(12.02.2012 – Por: Abdelmalik Hamza – Fuente: Revista Alif Nûn n°. 70)
Uma das características essenciais da ciência islâmica é a interdependência das distintas disciplinas científicas.
Introdução
‘Há pessoas que pensam que não é necessário estudar a natureza. Não queremos, dizem, estudar a natureza, a não ser a teologia. O que se passa é que estas são as palavras das pessoas preguiçosas, pois a teologia prova-se através do estudo da natureza. Dito de outro modo, não há oposição entre a razão e a fé.’
Este postulado do cristão San Juan Damasceno (675-749), filho do ministro das finanças do califa Abd al-Malik, resume perfeitamente a posição generalizada nos primeiros séculos do Islão.

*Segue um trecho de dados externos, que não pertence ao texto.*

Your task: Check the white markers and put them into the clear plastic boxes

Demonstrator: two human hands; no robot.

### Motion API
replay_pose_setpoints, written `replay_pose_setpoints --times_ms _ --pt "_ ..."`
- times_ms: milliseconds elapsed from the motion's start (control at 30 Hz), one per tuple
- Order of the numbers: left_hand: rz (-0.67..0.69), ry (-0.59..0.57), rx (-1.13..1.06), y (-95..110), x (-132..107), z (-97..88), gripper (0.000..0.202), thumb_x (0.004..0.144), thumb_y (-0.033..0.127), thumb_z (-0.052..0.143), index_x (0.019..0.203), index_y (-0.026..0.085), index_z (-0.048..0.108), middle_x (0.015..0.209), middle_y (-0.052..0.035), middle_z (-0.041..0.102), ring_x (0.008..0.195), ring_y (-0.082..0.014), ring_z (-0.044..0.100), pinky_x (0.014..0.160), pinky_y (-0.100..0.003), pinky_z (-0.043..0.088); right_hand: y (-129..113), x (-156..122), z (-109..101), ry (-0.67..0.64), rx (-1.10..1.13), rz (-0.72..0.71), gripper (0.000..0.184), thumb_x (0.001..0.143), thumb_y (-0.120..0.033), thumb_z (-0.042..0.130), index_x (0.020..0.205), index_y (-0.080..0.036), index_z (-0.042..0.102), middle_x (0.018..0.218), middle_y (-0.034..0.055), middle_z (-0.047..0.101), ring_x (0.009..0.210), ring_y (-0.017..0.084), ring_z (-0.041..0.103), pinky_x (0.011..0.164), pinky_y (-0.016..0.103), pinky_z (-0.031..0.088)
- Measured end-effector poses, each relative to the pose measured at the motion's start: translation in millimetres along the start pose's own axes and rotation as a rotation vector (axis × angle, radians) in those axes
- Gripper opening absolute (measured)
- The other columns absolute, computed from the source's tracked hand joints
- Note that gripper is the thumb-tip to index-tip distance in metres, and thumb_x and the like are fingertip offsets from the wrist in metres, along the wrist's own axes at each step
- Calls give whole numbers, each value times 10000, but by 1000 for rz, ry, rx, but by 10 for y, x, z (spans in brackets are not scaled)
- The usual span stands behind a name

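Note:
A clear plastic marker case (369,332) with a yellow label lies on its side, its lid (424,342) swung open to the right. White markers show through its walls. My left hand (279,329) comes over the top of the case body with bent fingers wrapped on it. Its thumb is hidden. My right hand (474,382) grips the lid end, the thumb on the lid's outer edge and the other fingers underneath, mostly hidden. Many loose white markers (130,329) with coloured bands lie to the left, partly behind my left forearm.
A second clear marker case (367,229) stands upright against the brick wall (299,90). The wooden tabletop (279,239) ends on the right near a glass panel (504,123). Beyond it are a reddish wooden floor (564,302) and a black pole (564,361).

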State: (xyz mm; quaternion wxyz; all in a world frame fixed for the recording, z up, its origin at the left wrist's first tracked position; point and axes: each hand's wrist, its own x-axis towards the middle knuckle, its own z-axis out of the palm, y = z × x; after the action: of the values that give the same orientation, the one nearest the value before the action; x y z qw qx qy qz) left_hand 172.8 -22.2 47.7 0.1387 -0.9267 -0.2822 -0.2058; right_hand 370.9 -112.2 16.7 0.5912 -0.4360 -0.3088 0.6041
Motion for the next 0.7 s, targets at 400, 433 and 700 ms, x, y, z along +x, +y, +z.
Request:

Os muçulmanos haviam ocupado rapidamente todas as áreas que permaneciam sob a influência da civilização grega (Síria, Palestina e Egipto). Ali viviam os últimos sábios precedentes da escola de Alexandria, clausurada por Justiniano umas décadas antes da expansão do Islão. Estes sábios eram cristãos, mas a cultura grego-helenística sobrevivia ainda incorporada na teologia cristã. Sucedeu de igual modo na civilização iraniana pré-islâmica, que ocupava grande parte do que hoje é Iraque, Irão e Ásia Central, territórios que prontamente ficaram sob a influência do Islão. Com todos eles – já foram gregos ou persas – os muçulmanos relacionaram-se, procurando tudo o que de verdadeiro e útil puderam transmitir, de modo que não destruíram o património cultural dos povos vencidos, mas tentaram integrá-lo num ponto de vista mais lato, preparando assim o florescimento e irradiação da sua própria cultura, inspirada em todos os seus aspectos pela visão unitária do Alcorão. ( Orçamentos obras )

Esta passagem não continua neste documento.